*Brief*. Look through the entries below and count the lines that contain "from". Reply with that number only.

Collected data entries
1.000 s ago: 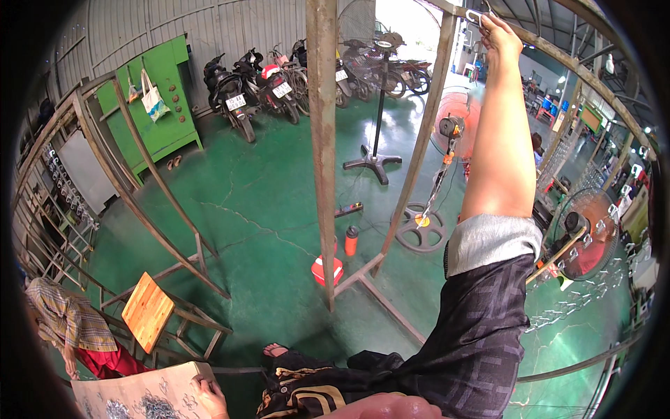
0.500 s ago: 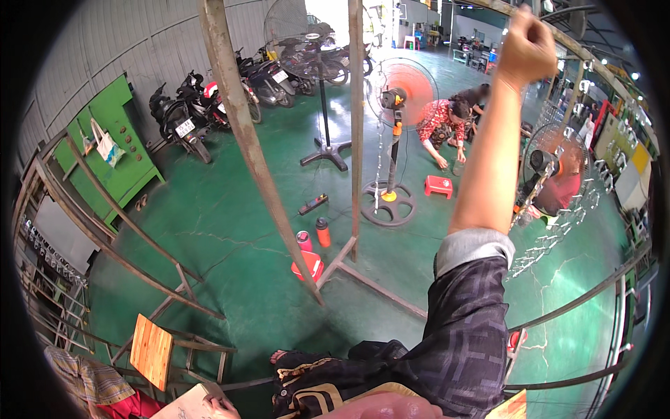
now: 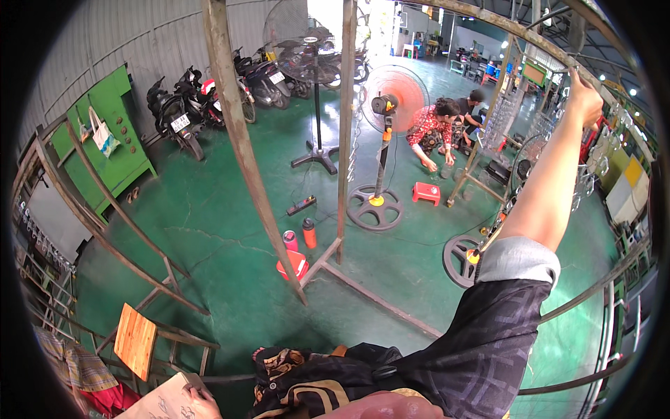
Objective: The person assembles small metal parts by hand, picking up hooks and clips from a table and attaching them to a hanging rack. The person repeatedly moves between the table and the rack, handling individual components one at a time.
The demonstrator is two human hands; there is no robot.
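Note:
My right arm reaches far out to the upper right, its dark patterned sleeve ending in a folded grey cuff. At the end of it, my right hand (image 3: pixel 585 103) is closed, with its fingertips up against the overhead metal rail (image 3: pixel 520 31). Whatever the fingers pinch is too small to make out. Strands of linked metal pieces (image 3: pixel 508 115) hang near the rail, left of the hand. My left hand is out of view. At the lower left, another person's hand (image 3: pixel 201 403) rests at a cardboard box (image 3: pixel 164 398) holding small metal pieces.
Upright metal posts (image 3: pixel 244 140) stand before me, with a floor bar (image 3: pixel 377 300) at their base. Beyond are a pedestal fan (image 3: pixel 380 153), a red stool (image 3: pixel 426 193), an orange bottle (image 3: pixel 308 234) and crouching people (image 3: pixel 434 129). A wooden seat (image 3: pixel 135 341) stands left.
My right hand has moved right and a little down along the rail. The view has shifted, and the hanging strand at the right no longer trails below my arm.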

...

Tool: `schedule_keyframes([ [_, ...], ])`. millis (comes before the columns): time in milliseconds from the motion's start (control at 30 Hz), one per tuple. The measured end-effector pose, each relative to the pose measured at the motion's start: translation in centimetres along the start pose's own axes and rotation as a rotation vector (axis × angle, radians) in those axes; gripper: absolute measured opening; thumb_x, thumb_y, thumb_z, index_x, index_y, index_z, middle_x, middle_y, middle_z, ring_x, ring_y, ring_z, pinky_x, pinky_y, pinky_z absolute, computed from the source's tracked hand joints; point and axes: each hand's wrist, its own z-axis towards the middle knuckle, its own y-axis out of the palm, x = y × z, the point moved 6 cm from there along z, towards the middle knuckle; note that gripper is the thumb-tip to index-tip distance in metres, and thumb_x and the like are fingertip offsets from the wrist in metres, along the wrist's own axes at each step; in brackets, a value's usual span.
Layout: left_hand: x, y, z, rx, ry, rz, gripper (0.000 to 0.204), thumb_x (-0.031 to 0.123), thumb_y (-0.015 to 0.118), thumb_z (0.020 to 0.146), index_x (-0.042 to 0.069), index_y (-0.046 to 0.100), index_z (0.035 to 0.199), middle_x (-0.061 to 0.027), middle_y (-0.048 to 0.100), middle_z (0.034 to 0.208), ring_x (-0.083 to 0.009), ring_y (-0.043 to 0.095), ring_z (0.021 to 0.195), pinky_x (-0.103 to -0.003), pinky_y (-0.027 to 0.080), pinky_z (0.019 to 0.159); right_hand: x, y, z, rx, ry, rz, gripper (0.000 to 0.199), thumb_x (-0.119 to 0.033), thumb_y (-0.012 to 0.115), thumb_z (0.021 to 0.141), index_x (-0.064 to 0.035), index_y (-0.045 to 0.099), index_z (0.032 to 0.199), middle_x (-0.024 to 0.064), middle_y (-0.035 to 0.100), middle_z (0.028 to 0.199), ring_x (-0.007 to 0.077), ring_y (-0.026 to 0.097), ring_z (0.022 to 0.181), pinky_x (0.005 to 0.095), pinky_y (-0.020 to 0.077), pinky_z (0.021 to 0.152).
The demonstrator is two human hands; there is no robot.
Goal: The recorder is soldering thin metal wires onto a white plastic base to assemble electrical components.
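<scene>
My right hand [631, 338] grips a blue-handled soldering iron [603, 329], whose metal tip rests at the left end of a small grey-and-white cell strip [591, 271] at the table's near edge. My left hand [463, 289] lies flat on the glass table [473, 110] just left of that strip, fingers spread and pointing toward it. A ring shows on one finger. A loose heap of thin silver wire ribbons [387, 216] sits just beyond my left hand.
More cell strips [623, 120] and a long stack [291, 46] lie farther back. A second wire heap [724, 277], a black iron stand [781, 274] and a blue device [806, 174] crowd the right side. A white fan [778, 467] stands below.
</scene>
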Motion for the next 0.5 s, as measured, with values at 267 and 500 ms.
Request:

*Finished exercise*. 2